Egypt Update
The soprano isn’t even warming up in the wings. This will continue.
Mubarak has appointed Omar Suleiman as his Vice President, the first one he has had since coming to power. Generally people refer to him as Mubarak’s intelligence chief, but his brief seems to be broader than that, and National Security Advisor is probably a more accurate description for Americans, but in the sense of Kissinger, not Rice.
The new prime minister is Ahmad Shafiq, the former head of the Egyptian Air Force, adding a more military feel to the government.
The police have withdrawn from the streets. They weren’t able to deal with the protests, but it is also appears to be a psyops move, making people afraid for their safety, as there is no police presence anywhere in the major cities. There are reports that, in case the normal criminal element was laying low, plain clothes Interior Ministry officers have been out and about looting. There has also been a rash of jails that someone forgot to lock.

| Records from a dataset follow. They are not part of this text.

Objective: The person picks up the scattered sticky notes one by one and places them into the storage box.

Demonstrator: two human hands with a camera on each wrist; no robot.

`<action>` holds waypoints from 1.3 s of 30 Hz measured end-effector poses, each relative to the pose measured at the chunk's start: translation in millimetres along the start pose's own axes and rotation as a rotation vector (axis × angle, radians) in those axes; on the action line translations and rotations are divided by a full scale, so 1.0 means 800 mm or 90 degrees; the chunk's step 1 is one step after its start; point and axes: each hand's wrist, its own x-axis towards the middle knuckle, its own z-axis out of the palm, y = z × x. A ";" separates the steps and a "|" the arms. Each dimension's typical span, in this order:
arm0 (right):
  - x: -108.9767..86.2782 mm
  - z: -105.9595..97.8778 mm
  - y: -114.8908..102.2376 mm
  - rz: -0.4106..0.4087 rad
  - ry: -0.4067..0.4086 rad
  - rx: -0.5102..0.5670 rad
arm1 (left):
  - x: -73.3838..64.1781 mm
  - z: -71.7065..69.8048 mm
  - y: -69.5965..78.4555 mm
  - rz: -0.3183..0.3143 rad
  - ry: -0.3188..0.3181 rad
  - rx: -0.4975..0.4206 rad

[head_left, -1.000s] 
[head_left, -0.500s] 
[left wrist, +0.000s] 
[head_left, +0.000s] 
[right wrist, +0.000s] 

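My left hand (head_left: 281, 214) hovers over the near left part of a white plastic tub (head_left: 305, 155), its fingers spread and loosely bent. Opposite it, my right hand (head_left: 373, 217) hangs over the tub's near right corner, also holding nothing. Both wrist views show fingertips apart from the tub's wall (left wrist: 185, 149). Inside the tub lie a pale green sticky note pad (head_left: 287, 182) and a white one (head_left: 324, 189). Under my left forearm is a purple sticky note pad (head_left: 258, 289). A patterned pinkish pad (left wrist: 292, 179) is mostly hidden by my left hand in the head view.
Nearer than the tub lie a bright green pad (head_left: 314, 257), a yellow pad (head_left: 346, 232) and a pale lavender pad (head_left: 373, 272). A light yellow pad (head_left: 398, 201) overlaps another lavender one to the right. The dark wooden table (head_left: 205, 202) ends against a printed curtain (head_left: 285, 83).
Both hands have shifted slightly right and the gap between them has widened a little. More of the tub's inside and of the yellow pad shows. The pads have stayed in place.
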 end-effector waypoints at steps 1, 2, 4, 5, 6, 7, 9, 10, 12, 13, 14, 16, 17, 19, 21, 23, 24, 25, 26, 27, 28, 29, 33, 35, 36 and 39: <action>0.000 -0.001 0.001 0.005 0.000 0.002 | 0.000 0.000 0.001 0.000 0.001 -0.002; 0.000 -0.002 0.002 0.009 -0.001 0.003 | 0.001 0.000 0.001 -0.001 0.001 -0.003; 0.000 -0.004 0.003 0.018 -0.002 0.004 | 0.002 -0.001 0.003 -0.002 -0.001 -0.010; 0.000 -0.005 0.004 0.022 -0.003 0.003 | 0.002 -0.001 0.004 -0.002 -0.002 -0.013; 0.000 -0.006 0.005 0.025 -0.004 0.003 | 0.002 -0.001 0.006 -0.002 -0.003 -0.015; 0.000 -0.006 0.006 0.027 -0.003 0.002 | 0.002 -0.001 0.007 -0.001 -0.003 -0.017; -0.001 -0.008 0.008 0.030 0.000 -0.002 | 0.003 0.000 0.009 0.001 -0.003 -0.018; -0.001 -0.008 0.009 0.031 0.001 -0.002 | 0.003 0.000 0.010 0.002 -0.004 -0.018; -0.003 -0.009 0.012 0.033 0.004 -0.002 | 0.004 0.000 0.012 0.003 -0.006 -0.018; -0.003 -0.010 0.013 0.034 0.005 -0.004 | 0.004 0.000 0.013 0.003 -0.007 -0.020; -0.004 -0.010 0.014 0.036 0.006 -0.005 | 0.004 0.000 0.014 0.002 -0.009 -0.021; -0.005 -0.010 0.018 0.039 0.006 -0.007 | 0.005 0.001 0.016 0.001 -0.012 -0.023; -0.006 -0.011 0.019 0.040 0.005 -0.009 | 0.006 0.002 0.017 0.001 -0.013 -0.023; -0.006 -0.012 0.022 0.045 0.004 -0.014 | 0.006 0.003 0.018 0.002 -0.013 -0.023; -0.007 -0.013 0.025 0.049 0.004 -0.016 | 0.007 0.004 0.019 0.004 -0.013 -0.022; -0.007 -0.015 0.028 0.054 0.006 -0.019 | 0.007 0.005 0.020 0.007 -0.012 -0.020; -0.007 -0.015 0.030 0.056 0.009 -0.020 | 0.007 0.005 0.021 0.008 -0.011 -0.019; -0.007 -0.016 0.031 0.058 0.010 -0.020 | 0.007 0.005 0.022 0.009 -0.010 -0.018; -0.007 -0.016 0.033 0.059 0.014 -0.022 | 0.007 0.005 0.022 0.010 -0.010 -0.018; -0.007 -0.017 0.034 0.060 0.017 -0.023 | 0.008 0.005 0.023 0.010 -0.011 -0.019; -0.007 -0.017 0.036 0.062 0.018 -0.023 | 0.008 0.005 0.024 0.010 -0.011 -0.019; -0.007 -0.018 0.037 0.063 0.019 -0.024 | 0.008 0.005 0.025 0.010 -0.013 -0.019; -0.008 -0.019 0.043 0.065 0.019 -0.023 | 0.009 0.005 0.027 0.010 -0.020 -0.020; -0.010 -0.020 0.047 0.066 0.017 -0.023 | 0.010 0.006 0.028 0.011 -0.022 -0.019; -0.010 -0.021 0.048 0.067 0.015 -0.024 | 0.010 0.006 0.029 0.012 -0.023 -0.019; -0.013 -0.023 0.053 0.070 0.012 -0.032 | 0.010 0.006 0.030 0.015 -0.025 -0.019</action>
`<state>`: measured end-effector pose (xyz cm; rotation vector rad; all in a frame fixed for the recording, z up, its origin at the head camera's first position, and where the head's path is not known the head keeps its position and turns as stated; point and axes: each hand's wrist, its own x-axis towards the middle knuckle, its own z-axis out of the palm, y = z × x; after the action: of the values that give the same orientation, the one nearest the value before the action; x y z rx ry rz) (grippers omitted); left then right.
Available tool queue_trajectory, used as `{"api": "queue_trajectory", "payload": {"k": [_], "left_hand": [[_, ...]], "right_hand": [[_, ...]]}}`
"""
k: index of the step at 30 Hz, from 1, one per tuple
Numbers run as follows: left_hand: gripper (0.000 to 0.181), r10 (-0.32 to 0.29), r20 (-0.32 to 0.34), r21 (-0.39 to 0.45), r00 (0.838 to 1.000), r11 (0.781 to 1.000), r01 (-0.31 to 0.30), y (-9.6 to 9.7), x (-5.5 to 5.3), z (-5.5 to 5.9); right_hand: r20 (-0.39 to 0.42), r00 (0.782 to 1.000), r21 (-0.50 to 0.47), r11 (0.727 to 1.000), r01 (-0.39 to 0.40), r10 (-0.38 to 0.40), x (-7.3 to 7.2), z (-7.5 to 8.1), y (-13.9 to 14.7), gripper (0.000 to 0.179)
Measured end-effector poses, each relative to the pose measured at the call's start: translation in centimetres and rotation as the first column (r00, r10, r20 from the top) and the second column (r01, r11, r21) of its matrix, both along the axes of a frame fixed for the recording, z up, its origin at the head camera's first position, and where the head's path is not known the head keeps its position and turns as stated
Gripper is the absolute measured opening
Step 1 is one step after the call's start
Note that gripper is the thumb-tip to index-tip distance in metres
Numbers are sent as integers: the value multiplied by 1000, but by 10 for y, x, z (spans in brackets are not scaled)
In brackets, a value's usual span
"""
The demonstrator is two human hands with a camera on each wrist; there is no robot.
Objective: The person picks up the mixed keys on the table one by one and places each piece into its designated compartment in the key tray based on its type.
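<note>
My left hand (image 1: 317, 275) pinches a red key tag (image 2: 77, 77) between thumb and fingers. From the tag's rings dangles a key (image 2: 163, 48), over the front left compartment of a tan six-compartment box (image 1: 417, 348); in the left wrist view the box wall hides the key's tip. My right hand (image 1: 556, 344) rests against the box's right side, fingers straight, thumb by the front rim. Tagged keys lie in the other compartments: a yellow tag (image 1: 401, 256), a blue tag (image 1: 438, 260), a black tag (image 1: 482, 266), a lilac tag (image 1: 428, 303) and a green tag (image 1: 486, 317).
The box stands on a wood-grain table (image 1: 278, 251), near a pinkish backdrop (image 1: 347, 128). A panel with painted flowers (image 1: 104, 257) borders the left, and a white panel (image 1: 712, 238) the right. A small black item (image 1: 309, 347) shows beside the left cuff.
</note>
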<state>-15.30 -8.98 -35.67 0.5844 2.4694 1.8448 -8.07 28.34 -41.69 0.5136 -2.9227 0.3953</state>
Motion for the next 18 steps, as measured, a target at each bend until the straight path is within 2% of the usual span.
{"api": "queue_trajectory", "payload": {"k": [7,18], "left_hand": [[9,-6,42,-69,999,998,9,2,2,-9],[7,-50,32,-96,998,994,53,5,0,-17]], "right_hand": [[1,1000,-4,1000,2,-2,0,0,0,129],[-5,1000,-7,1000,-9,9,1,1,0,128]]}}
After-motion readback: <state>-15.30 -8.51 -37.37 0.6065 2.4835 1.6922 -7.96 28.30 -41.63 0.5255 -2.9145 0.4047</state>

Egypt has a draft, and the military is tied closely to the population. There have to be serious doubts in the minds of the military leaders as to what would happen if they were ordered to fire on the protesters. Draftees are not an ideal force to use against the population. The Soviets and Chinese organize their military by regions, and don’t allow draftees to serve in their own region, or to interact a great deal with the civilian population where they do serve. I doubt that the Egyptians have a similar policy, so the lower ranks of the military units being deployed probably have friends and relatives in the crowd, and want to be able to go home at the end of their service.
I heard some Republican Congresscritter on the news at my Mother’s saying that the US wouldn’t accept an Egyptian government controlled by the Muslim Brotherhood. Yeah, right, like we wouldn’t accept Hamas winning the elections in Palestine. News flash: Egypt isn’t ours, so we don’t get a say. At this point, talk like that from US officials will probably help the Muslim Brotherhood in the polls. They were very late endorsing the protests, and they might succumb to a Mubarak offer to join a “national unity government”. Such actions would seriously erode their popular support, which was never great. I don’t doubt that a significant number of the members of the Muslim Brotherhood are employees of the Egyptian Interior Department.